▶ _WORK INSTRUCTIONS_: The data below should be restated word for word, with every picture omitted.

··· RECORDED DATA

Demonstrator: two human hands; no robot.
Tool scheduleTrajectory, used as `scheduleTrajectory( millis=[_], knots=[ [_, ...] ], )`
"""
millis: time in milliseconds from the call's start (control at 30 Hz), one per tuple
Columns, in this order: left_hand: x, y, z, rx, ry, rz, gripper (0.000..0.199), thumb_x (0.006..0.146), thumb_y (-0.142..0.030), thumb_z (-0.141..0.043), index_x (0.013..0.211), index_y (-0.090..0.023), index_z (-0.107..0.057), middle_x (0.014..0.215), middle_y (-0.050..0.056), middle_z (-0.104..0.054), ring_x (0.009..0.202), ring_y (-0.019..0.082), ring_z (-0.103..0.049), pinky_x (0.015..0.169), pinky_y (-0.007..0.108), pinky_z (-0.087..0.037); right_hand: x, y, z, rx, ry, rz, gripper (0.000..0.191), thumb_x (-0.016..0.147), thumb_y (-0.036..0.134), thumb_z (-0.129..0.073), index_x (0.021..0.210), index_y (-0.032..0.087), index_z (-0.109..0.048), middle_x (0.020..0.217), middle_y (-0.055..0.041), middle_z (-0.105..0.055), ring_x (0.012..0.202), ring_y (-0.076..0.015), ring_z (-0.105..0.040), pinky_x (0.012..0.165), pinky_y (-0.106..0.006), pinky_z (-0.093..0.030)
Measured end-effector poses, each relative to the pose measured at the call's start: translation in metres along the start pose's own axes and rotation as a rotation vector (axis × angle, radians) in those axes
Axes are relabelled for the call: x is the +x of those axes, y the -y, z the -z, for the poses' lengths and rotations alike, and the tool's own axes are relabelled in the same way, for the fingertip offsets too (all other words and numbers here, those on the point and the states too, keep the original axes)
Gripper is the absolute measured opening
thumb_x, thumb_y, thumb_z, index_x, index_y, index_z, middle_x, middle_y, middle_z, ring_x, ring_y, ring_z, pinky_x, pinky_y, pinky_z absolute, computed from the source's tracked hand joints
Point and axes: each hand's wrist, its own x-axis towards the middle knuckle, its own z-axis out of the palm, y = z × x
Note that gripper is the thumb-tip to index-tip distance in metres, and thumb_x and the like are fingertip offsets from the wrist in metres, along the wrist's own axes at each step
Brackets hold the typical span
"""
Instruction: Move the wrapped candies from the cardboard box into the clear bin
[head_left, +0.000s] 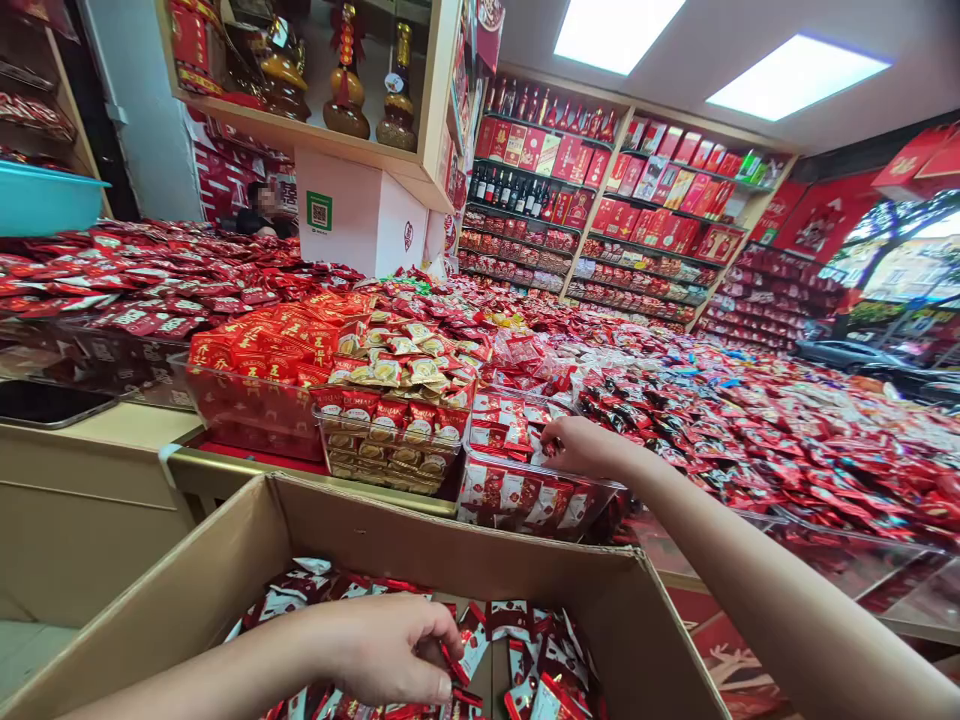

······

▶ _RESPONSE TO THIS TASK_:
Demonstrator: two human hands; no robot.
Tool scheduleTrajectory, used as `scheduleTrajectory( millis=[_], knots=[ [_, ...] ], )`
"""
millis: time in milliseconds from the call's start (control at 30 Hz), one per tuple
Columns, in this order: left_hand: x, y, z, rx, ry, rz, gripper (0.000..0.199), thumb_x (0.006..0.146), thumb_y (-0.142..0.030), thumb_z (-0.141..0.043), index_x (0.013..0.211), index_y (-0.090..0.023), index_z (-0.107..0.057), middle_x (0.014..0.215), middle_y (-0.050..0.056), middle_z (-0.104..0.054), ring_x (0.009..0.202), ring_y (-0.019..0.082), ring_z (-0.103..0.049), pinky_x (0.015..0.169), pinky_y (-0.007..0.108), pinky_z (-0.087..0.037); right_hand: x, y, z, rx, ry, rz, gripper (0.000..0.191), thumb_x (-0.016..0.147), thumb_y (-0.036..0.134), thumb_z (-0.129..0.073), index_x (0.021..0.210), index_y (-0.032..0.087), index_z (-0.109..0.048), middle_x (0.020..0.217), middle_y (-0.055..0.041), middle_z (-0.105..0.055), ring_x (0.012..0.202), ring_y (-0.076..0.015), ring_z (-0.105..0.040), pinky_x (0.012..0.165), pinky_y (-0.106..0.006), pinky_z (-0.093..0.030)
Measured end-effector poses, each relative to the pose measured at the call's start: translation in metres along the start pose's own axes and rotation as a rotation vector (axis × angle, radians) in those axes
Axes are relabelled for the call: x is the +x of those axes, y the -y, z the -z, for the poses' lengths and rotations alike, and the tool's own axes are relabelled in the same way, for the fingertip offsets too (all other words and numbers here, those on the point and the states too, keep the original axes)
Gripper is the absolute measured opening
thumb_x, thumb_y, thumb_z, index_x, index_y, index_z, middle_x, middle_y, middle_z, ring_x, ring_y, ring_z, pinky_x, pinky_y, pinky_z absolute, computed from the source's tracked hand joints
Point and axes: each hand's wrist, its own x-axis towards the middle knuckle, its own z-axis out of the palm, y = z × x
Note that gripper is the thumb-tip to index-tip distance in metres, and thumb_x and the like are fingertip offsets from the wrist in metres, along the wrist's own axes at each step
Brackets hold the typical span
"""
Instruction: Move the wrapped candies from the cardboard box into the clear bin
[head_left, +0.000s] 

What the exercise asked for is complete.